Filled candlestick– A filled candlestick is one where the body of the candle is shaded. This is a bearish indicator that shows the security’s opening price for that period was above its closing price.
Tails- The distinctive tails (or wicks) on either end of the candlestick shows how high (the top wick) or low (the bottom wick) the security moved during the day regardless of where it opened or closed. The wicks can help investors determine the momentum or direction of a security.
The key point to remember is that a hollow or shaded candlestick by itself does not take into account whether a security is up or down for the day based on the last period’s close. In other words, it only gives the story of the price movement for that period. The biggest distinction between a candlestick chart and a bar chart is that whereas the candlestick chart emphasizes the relationship of the closing price to the opening price of the same day, a bar chart emphasizes the how the closing price of a security relates to the prior periods closing price. Some traders will also prefer the bar chart because the lack of shading makes it more “emotionally neutral”, allowing them to focus on price contraction and expansion. When a trader sees a large shaded area on a candlestick chart, it may prompt exaggerated selling.
Another variation on a bar chart is a Renko chart which is more closely related to a candlestick chart but filters out minor price movements which is preferable for some traders. A Renko chart establishes uniform “boxes” that conform to a specified variable. For example, a box could equal a $0.50 movement in price or 5 pips if trading in the forex market. A box is created once the price equates to that variable, not before. A potential advantage of a Renko chart is that trends may be easier to spot and the overall appearance of the chart is more uniform.
A third variation on a bar chart is a Heikin Ashi chart. A Heikin Ashi chart is also closely related to a candlestick chart and for the purposes of this article can be thought of as a moving average of a candlestick chart. The Heikin Ashi formula smooths out price fluctuations creating a smooth line that is frequently overlayed on with a candlestick chart.

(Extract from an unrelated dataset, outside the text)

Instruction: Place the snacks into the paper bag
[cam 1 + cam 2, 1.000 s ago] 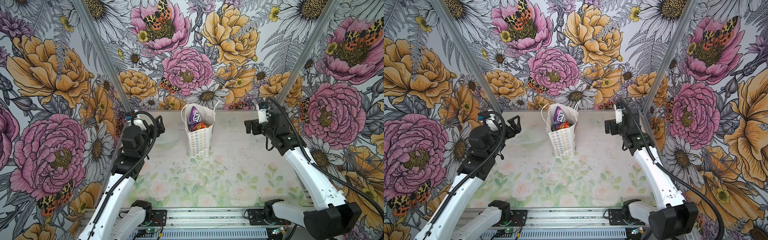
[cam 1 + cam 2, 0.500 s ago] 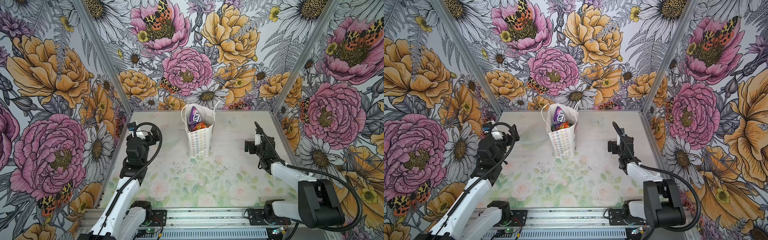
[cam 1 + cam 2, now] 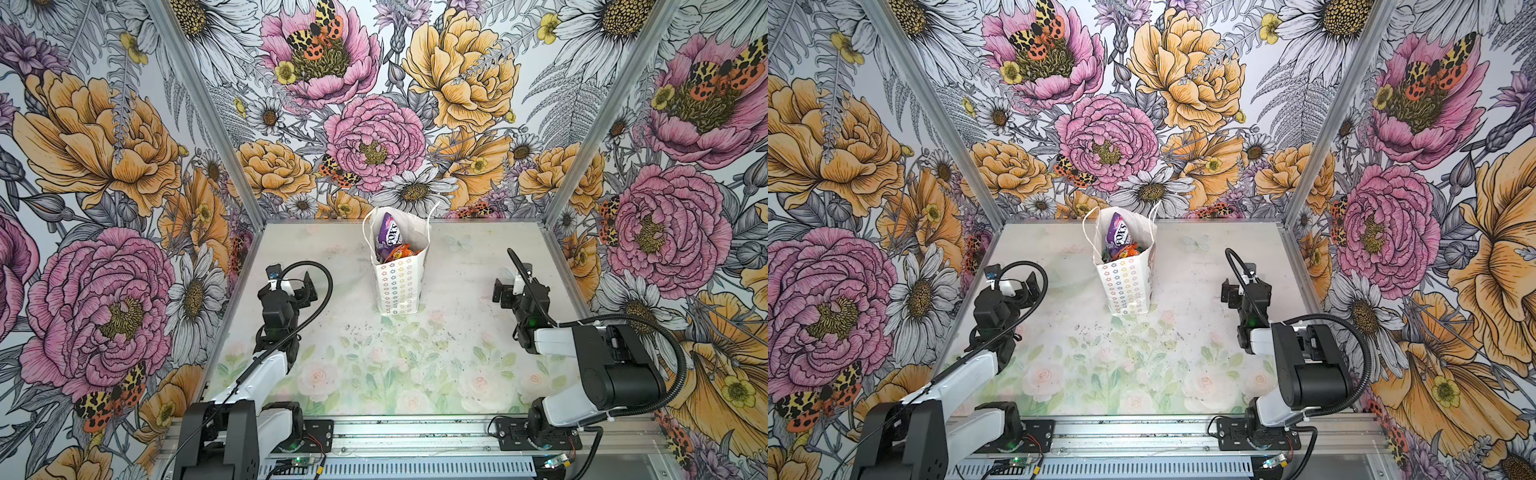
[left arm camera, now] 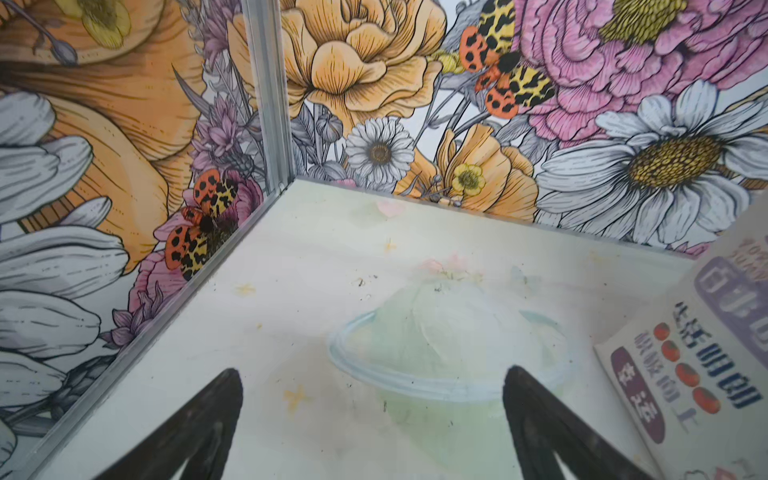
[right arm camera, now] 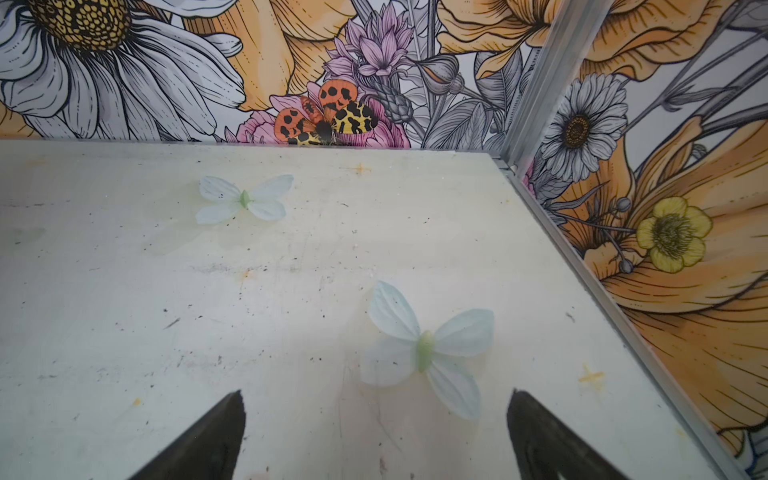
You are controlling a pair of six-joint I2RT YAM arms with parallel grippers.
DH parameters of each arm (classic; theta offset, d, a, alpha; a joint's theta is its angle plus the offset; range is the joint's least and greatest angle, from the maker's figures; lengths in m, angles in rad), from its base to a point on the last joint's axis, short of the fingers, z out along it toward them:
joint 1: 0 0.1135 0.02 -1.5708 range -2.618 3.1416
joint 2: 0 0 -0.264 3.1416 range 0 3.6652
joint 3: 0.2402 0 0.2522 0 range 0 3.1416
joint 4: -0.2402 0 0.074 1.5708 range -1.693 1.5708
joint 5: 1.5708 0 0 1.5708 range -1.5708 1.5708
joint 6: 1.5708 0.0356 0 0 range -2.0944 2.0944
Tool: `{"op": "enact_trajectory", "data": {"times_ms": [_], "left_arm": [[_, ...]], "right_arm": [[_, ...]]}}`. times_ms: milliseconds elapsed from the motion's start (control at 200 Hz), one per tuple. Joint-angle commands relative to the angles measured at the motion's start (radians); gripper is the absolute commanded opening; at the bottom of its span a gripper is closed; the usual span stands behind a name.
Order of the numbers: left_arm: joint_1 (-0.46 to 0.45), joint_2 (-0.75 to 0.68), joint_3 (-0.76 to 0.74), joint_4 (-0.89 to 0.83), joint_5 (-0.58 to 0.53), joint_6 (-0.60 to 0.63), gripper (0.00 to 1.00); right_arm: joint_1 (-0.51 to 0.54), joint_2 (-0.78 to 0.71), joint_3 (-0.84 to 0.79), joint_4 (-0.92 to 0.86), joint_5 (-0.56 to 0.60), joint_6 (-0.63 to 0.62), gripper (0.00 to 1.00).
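Observation:
The white paper bag [image 3: 398,286] [image 3: 1126,286] stands upright at the back middle of the table, its side printed with rows of small coloured flowers. Snacks fill it: a purple FOX'S packet [image 3: 390,237] [image 3: 1119,231] sticks up above orange packets [image 3: 405,252] [image 3: 1130,251]. No snack lies on the table. My left gripper [image 3: 306,286] [image 3: 1029,286] hovers open and empty to the left of the bag. In the left wrist view its fingers [image 4: 216,399] frame bare table, with the bag's printed face [image 4: 706,353] at the edge. My right gripper [image 3: 503,291] [image 3: 1230,294] [image 5: 376,395] is open and empty to the right, over a printed butterfly.
Flower-printed walls close in the table [image 3: 415,365] on three sides, with metal corner posts [image 3: 569,166]. An aluminium rail [image 3: 415,432] carrying both arm bases runs along the front edge. Both arms lie folded low at the sides.
Both arms have pulled back from the far corners toward the front and folded down lower. Both grippers stayed open and empty. The bag has not moved.

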Motion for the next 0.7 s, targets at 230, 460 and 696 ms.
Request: {"op": "enact_trajectory", "data": {"times_ms": [230, 460, 696], "left_arm": [[0.007, 0.358, -0.106, 0.637, 0.021, 0.020, 0.99], [-0.001, 0.426, -0.060, 0.626, -0.006, 0.022, 0.99], [-0.066, 0.417, 0.033, 0.437, -0.039, 0.094, 0.99]], "right_arm": [[-0.002, 0.008, -0.001, 0.095, 0.010, 0.022, 1.00], [-0.003, 0.008, -0.002, 0.094, 0.010, 0.023, 1.00], [-0.002, 0.006, -0.002, 0.095, 0.011, 0.023, 1.00]]}}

The bottom line on bar charts
Bar charts are considered to be one of the more basic tools used in technical analysis. Many traders consider them to be superior to a simple line chart because the bar chart provides information about price volatility over a time period. A bar chart tells a story about how a security’s price movement over a period of time.
As an example, in a weekly bar chart (assuming a normal trading week) the price of a security when trading opens on Monday will be indicated by a horizontal line that extends from the left side of the bar. Likewise, the security's closing price on the Friday of that trading week will be indicated by a horizontal line that extends from the right side of the bar. All the other trading activity that occurs during the week will be reflected by the length of the bar. The top of the bar indicates the highest price reached in that period and the bottom indicates the lowest price reached in that period.
Traders will pay attention to the relationship of the opening price to the closing price (i.e. which one is higher and by how much). They will also look at the length of the bar. A closing price that is well above an opening price for a long bar is much more indicative of an upward trend because it shows more trading conviction.
While bar charts can provide valuable information, traders will also look to other indicators such as support and resistance lines, moving averages, and Bollinger bands to clarify or confirm the existence of a trend.
A common variation on a bar chart is a candlestick chart. While the two charts seem similar, they are different in where they place their emphasis. A candlestick chart emphasizes the relationship of the closing price to the opening price of the same day, a bar chart emphasizes how the closing price of a security relates to the prior periods closing price.